Work task
Where the material below has a line containing "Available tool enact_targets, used", start repeating exactly, and keep going through the line containing "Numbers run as", with no other lines.

Source data

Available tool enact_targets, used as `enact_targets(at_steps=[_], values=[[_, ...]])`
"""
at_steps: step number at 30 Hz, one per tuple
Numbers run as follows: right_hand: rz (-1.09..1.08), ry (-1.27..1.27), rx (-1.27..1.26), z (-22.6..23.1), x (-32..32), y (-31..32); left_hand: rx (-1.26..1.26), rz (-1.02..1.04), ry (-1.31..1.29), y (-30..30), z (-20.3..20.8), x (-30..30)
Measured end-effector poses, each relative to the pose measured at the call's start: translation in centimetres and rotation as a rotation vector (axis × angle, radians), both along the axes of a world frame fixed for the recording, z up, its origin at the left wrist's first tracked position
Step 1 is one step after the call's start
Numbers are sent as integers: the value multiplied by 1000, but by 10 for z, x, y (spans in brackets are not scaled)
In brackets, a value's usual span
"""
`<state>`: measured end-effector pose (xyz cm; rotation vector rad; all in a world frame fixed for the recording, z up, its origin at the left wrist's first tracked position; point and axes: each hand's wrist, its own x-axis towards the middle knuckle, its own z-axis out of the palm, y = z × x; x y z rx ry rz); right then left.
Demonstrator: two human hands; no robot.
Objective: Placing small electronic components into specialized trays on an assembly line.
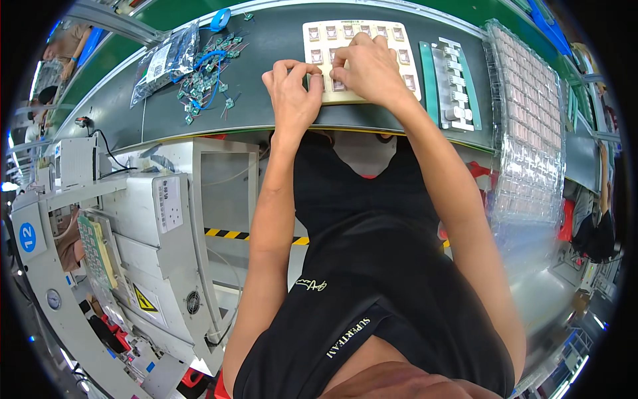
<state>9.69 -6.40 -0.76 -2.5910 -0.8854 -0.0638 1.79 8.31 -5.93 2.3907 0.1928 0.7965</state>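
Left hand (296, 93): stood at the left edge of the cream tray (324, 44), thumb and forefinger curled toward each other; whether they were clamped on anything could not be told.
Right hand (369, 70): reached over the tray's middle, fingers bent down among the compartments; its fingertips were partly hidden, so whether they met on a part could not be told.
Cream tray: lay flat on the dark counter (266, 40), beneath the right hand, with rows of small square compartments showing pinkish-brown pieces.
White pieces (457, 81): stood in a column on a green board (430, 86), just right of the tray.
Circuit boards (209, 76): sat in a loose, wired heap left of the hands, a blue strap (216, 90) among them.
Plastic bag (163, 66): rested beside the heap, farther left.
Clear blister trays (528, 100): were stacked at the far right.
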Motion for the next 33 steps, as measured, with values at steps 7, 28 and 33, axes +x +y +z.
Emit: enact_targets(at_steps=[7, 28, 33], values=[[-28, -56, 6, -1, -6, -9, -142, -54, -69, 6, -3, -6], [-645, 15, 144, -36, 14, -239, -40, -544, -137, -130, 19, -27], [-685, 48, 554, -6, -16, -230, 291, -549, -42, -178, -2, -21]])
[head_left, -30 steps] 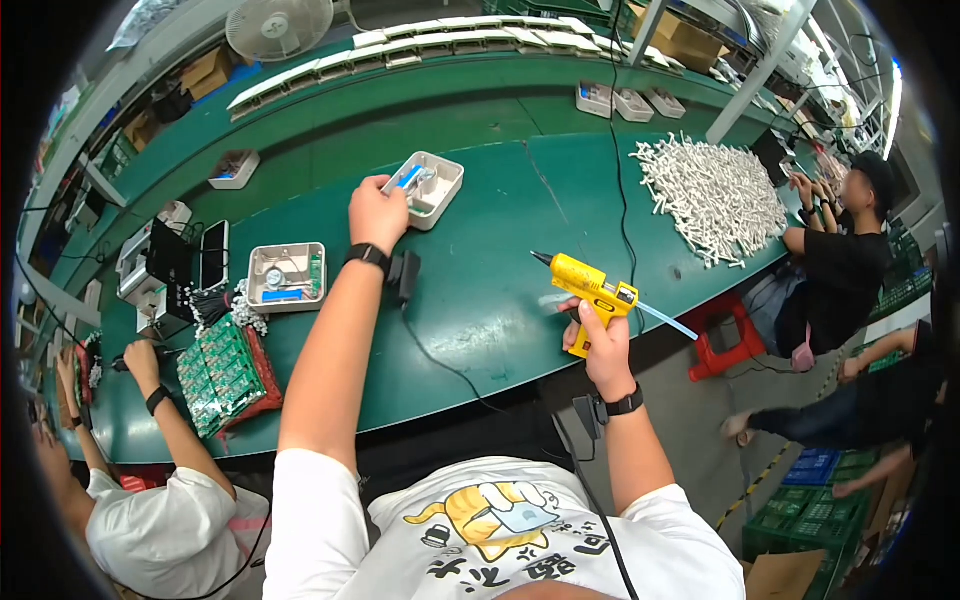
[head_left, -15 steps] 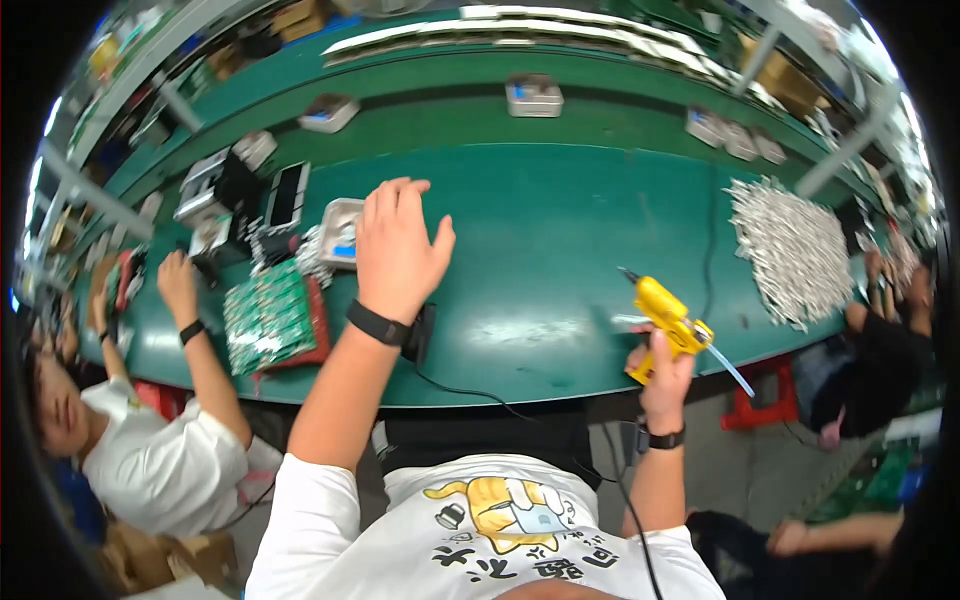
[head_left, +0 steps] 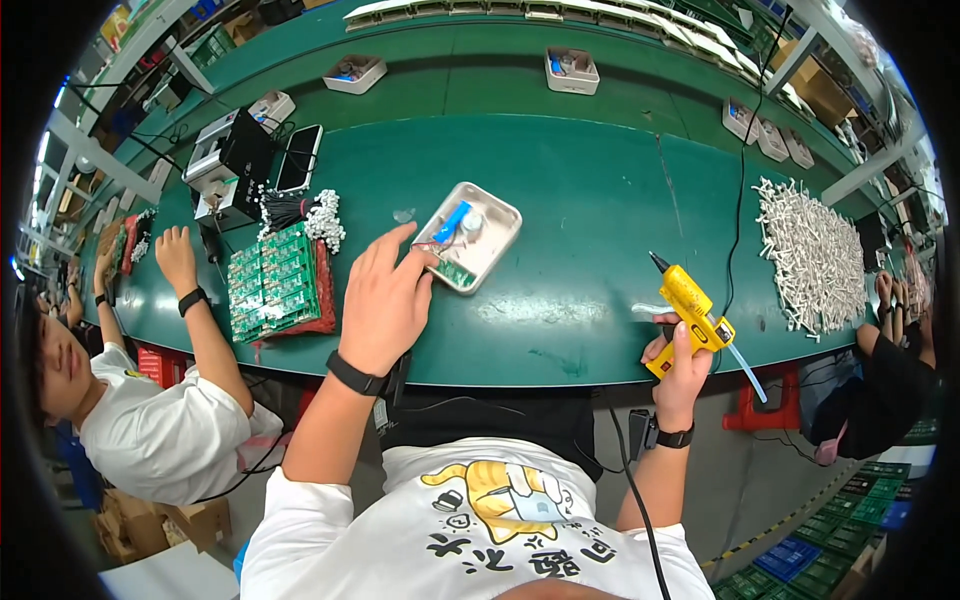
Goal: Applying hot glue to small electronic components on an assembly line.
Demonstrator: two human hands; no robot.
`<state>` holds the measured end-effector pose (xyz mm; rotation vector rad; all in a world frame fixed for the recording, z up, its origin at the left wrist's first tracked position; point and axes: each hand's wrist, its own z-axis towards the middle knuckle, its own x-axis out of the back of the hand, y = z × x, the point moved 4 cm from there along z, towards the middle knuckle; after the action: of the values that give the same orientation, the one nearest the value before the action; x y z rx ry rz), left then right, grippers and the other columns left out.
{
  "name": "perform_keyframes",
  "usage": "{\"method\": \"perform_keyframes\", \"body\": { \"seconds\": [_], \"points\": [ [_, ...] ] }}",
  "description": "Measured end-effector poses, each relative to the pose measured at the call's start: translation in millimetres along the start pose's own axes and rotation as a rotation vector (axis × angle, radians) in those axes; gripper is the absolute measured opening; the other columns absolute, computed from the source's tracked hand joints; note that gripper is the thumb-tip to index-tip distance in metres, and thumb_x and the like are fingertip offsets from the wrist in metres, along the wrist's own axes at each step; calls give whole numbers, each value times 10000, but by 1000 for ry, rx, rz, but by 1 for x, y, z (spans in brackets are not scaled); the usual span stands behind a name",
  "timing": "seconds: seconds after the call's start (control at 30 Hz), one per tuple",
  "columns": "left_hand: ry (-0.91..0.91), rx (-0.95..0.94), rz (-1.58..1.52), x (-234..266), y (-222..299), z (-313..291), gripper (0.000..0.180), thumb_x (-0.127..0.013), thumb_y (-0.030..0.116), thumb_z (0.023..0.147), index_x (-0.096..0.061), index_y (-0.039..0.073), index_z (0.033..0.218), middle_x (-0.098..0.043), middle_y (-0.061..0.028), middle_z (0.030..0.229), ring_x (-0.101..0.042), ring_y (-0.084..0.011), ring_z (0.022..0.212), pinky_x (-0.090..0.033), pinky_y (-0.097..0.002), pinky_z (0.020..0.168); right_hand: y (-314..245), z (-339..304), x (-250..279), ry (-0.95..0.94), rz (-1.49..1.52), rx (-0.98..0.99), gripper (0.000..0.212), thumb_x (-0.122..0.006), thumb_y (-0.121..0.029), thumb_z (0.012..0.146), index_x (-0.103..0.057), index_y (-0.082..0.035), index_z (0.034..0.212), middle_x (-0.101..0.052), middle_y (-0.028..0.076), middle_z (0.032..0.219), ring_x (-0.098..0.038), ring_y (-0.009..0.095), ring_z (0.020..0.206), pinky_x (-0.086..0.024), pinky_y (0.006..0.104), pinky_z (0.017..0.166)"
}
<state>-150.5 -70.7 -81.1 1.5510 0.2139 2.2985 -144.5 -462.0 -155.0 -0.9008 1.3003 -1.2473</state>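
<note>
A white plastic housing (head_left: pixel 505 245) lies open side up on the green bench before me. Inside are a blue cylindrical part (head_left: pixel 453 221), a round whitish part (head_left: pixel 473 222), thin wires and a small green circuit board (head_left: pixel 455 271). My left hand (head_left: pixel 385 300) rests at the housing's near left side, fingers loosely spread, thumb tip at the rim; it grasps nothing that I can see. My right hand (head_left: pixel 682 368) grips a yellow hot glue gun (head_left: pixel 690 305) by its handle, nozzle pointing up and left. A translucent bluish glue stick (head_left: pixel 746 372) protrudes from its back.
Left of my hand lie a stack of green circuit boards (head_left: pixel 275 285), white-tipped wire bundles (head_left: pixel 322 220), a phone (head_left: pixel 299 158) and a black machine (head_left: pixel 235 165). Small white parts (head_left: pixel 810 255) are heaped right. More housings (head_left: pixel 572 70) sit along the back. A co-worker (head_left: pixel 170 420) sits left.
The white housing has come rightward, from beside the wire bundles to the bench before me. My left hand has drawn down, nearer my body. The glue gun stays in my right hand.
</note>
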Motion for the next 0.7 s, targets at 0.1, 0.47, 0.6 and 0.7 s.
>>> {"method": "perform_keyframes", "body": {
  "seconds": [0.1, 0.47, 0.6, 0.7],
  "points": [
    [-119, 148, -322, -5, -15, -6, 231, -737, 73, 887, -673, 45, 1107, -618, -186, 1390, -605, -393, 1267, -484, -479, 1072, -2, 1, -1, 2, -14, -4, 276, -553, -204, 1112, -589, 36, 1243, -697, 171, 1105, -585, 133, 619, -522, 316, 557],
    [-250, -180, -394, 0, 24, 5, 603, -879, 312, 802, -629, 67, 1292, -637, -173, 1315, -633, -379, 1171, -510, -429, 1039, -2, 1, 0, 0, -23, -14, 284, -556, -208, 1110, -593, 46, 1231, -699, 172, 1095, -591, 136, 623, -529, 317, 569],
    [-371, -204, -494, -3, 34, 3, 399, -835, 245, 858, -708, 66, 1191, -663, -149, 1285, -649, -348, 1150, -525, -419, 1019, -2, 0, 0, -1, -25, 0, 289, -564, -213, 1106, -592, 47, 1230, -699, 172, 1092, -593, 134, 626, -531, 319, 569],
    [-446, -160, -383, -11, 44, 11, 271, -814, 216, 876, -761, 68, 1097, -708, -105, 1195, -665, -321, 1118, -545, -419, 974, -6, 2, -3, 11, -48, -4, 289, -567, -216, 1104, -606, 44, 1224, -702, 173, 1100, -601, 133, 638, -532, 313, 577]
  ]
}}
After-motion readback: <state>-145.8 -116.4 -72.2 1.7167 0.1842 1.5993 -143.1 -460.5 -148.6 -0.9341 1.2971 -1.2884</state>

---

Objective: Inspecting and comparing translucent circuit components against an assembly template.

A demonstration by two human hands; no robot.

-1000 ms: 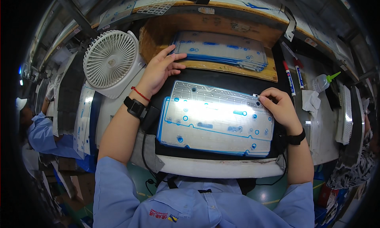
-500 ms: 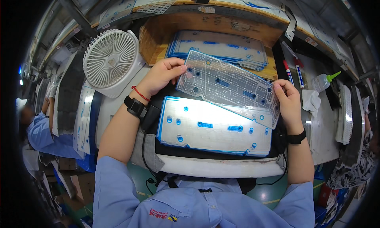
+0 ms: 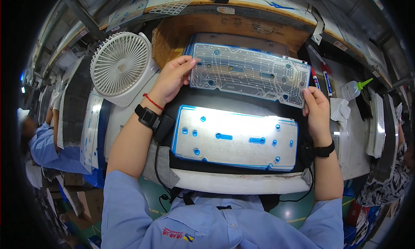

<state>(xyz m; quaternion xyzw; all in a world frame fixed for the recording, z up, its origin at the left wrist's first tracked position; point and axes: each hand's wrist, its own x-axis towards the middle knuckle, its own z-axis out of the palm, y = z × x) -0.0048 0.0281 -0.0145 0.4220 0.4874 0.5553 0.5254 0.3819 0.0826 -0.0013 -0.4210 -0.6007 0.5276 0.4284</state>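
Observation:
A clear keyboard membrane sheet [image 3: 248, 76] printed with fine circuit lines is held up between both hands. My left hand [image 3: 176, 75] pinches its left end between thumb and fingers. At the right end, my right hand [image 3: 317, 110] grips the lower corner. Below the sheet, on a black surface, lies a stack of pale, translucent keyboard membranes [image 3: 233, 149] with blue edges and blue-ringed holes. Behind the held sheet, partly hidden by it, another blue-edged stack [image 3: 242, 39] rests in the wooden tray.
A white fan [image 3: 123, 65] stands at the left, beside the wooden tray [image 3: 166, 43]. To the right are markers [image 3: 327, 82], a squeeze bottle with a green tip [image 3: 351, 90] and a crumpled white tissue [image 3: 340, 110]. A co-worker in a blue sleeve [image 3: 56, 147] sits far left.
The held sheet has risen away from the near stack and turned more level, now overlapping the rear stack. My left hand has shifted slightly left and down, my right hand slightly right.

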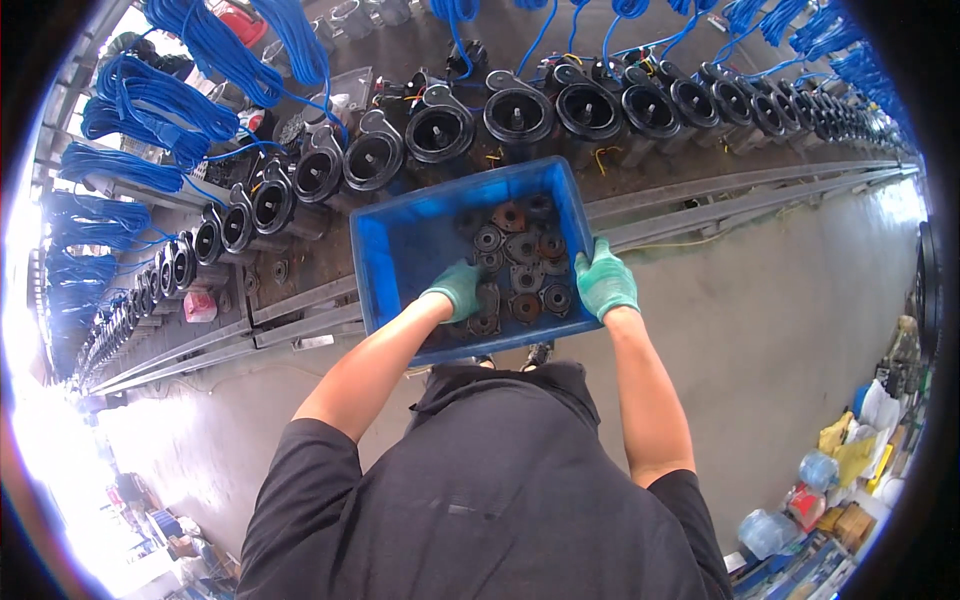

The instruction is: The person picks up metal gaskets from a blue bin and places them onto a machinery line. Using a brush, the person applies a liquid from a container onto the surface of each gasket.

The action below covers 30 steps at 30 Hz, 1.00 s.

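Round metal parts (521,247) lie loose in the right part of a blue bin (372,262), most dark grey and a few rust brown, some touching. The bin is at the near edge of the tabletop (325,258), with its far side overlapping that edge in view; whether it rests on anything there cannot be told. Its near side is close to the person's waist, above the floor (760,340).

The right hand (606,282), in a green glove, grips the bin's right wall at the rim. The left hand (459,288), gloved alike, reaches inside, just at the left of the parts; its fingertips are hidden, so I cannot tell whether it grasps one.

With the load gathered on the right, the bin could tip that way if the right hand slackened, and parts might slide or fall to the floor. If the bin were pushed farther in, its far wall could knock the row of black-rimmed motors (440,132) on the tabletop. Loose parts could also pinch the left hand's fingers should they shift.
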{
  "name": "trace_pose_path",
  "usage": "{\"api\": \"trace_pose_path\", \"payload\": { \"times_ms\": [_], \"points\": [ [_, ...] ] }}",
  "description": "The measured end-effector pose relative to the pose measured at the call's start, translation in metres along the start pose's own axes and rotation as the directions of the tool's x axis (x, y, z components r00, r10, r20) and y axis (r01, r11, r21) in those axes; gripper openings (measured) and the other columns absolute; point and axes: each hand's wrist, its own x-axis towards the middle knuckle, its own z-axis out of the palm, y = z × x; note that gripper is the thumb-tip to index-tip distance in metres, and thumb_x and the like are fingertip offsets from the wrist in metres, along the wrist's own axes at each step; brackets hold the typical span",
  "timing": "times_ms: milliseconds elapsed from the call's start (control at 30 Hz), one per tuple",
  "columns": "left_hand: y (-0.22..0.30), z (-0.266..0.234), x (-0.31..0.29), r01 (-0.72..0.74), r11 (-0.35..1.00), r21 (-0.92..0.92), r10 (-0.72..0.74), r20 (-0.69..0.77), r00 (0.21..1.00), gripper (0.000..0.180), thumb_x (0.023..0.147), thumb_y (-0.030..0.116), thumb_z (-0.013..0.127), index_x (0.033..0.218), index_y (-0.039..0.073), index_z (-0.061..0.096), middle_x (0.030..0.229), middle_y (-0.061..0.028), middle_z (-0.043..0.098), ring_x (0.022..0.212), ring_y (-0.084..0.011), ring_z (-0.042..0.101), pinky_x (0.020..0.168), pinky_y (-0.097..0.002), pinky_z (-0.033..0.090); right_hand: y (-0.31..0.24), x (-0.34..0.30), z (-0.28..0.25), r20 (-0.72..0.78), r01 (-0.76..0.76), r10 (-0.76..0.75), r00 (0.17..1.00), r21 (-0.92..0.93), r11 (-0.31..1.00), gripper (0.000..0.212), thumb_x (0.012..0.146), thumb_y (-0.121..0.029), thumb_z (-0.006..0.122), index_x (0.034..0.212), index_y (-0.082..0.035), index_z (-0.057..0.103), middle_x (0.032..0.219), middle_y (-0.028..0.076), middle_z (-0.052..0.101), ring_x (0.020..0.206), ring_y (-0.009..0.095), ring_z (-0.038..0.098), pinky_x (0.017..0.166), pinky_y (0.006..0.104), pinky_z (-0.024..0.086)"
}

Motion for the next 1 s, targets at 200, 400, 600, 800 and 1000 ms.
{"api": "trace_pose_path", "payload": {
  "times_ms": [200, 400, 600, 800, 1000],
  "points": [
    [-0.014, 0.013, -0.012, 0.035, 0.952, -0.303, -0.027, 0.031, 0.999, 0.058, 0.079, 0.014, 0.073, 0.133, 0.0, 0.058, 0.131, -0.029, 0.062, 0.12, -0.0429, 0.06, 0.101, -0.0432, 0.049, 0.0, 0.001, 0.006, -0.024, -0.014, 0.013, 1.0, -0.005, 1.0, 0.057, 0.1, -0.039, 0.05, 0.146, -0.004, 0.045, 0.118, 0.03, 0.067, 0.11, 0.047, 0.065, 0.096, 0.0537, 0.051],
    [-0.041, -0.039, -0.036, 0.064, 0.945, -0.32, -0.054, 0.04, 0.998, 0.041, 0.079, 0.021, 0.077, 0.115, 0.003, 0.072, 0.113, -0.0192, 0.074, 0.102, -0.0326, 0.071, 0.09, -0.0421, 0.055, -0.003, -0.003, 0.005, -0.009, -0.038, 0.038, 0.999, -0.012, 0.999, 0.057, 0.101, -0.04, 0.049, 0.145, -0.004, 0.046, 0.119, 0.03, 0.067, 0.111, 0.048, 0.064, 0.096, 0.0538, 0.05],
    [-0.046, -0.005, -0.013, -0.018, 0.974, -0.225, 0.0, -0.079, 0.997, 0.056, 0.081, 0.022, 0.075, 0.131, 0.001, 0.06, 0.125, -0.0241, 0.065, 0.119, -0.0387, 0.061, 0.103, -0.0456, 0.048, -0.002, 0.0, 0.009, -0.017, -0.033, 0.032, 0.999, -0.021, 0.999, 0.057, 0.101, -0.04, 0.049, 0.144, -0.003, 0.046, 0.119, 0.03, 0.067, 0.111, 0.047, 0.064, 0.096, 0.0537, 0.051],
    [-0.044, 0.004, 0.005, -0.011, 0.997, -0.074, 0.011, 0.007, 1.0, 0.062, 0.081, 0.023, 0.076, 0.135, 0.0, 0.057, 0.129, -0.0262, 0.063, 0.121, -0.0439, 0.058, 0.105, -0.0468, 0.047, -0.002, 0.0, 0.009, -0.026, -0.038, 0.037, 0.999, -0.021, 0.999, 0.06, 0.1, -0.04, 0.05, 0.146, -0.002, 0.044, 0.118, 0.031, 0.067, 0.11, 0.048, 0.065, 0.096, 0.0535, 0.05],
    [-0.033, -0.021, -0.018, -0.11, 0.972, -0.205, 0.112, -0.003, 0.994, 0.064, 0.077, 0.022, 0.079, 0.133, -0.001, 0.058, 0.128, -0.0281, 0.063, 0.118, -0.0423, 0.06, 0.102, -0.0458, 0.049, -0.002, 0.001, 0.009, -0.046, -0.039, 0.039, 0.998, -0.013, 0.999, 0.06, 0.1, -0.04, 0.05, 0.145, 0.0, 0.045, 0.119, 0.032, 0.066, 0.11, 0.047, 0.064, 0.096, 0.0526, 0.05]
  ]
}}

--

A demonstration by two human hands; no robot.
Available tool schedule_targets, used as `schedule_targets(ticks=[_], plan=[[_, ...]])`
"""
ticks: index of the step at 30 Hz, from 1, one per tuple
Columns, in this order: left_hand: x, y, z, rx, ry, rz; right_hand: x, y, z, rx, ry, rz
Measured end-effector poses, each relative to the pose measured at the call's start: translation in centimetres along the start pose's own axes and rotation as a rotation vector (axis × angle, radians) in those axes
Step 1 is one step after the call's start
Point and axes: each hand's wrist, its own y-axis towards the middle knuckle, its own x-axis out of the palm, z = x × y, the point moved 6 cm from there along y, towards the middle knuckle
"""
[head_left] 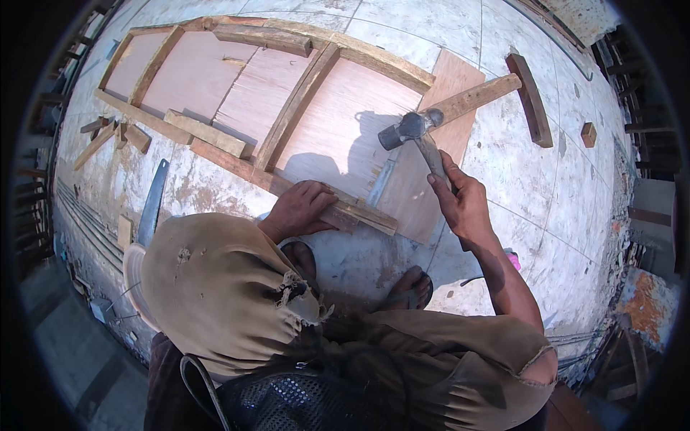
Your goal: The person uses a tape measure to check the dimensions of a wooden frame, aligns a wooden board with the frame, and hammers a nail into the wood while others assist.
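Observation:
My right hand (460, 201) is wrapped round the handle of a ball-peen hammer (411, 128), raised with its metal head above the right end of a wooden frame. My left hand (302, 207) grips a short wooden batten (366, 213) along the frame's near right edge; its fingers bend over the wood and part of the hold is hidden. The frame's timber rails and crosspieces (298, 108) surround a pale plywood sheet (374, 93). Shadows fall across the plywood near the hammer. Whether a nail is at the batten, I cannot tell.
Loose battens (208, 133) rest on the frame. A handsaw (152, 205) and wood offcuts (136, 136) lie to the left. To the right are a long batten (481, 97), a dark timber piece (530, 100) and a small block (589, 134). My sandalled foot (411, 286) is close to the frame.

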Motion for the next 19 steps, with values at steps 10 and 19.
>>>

Output for this exercise
Available tool enact_targets, used as `enact_targets(at_steps=[_], values=[[_, ...]])`
"""
at_steps: step number at 30 Hz, one per tuple
Numbers run as follows: right_hand: rz (-1.09..1.08), ry (-1.27..1.27), rx (-1.27..1.26), z (-22.6..23.1), x (-32..32), y (-31..32); left_hand: rx (-1.26..1.26), rz (-1.02..1.04), ry (-1.31..1.29), y (-30..30), z (-20.3..20.8), x (-30..30)

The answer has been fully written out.